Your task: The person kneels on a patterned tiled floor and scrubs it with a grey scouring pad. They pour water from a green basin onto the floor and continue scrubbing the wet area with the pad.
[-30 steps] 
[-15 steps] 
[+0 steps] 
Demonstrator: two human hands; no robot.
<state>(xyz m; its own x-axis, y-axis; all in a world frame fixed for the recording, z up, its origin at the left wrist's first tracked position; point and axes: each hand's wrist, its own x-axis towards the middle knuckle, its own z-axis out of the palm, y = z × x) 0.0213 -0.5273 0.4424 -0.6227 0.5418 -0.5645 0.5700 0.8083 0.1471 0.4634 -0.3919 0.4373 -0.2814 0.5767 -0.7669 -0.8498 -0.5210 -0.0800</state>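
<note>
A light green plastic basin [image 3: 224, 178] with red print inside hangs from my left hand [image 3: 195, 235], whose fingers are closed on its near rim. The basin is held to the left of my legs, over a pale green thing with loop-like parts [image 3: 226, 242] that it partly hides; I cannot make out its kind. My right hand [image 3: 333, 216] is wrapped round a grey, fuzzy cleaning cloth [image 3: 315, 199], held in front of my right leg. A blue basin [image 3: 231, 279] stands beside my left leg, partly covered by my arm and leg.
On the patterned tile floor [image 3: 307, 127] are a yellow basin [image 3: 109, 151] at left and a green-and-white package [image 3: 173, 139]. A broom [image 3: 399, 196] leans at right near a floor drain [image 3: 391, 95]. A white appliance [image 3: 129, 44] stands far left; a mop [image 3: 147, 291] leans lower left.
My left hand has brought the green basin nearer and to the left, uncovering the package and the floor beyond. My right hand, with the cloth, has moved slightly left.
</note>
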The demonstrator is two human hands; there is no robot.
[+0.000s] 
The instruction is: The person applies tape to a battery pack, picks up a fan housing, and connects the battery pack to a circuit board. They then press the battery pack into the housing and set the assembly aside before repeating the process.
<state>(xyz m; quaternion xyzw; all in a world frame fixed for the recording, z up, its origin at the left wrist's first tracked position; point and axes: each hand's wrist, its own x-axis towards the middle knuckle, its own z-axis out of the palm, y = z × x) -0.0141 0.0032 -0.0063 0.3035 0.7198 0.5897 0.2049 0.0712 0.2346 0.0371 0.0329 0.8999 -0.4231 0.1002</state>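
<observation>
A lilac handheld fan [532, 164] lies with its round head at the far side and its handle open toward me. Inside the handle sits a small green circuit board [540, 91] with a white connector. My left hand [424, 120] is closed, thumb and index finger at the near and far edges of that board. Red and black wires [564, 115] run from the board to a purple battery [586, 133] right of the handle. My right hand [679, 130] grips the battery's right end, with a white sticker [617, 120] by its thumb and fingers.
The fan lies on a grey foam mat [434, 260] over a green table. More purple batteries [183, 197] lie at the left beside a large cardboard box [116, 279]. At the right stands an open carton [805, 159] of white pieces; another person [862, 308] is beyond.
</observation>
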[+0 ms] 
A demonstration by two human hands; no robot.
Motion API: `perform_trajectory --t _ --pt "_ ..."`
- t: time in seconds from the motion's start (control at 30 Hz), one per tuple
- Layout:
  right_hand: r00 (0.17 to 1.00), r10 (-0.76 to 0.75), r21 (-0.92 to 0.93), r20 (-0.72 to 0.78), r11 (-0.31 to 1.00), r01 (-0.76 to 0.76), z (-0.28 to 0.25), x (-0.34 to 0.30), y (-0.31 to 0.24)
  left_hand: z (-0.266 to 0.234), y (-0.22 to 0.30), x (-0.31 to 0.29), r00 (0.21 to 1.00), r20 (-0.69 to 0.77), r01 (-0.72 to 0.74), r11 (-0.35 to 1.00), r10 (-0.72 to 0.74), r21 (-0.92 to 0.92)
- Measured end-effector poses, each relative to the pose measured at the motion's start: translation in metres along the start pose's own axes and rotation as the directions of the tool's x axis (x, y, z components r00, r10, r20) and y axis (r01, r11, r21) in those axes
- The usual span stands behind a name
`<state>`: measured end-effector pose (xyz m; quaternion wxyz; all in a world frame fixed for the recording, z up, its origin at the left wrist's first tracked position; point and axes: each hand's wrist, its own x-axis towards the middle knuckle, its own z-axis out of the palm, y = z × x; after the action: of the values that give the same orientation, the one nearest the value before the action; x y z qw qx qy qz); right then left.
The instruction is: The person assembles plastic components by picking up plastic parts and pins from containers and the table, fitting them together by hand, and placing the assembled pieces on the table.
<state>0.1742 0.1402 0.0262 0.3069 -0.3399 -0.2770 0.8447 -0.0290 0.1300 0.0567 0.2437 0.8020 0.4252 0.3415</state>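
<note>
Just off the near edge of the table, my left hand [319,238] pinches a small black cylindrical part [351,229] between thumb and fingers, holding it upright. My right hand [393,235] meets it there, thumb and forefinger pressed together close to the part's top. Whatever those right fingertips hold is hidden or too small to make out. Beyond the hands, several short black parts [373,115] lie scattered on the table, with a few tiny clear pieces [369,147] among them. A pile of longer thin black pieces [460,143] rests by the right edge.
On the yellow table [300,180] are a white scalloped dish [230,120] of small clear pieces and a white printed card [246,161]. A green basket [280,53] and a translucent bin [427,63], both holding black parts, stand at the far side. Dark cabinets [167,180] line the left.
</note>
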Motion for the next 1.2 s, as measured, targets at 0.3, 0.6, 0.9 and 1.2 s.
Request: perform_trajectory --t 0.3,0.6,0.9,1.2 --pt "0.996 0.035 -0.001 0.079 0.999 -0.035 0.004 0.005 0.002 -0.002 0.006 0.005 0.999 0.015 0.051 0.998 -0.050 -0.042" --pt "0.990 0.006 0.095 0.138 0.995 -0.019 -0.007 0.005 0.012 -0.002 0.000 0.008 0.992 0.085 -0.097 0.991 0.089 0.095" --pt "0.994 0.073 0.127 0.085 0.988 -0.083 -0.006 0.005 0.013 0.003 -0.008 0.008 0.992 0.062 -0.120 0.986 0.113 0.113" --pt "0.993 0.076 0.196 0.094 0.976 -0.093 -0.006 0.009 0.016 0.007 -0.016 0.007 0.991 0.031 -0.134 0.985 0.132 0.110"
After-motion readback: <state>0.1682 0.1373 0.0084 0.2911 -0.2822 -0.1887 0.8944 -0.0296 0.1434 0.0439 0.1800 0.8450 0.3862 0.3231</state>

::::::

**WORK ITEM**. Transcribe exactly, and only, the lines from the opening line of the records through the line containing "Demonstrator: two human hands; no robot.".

**EXERCISE RESULT**.
Your task: The person kneels on a patterned tiled floor and scrubs it with a grey scouring pad. They pour water from a green basin onto the floor and continue scrubbing the wet area with the pad.
[-30 steps] 
[-15 steps] 
[+0 steps] 
Demonstrator: two human hands; no robot.

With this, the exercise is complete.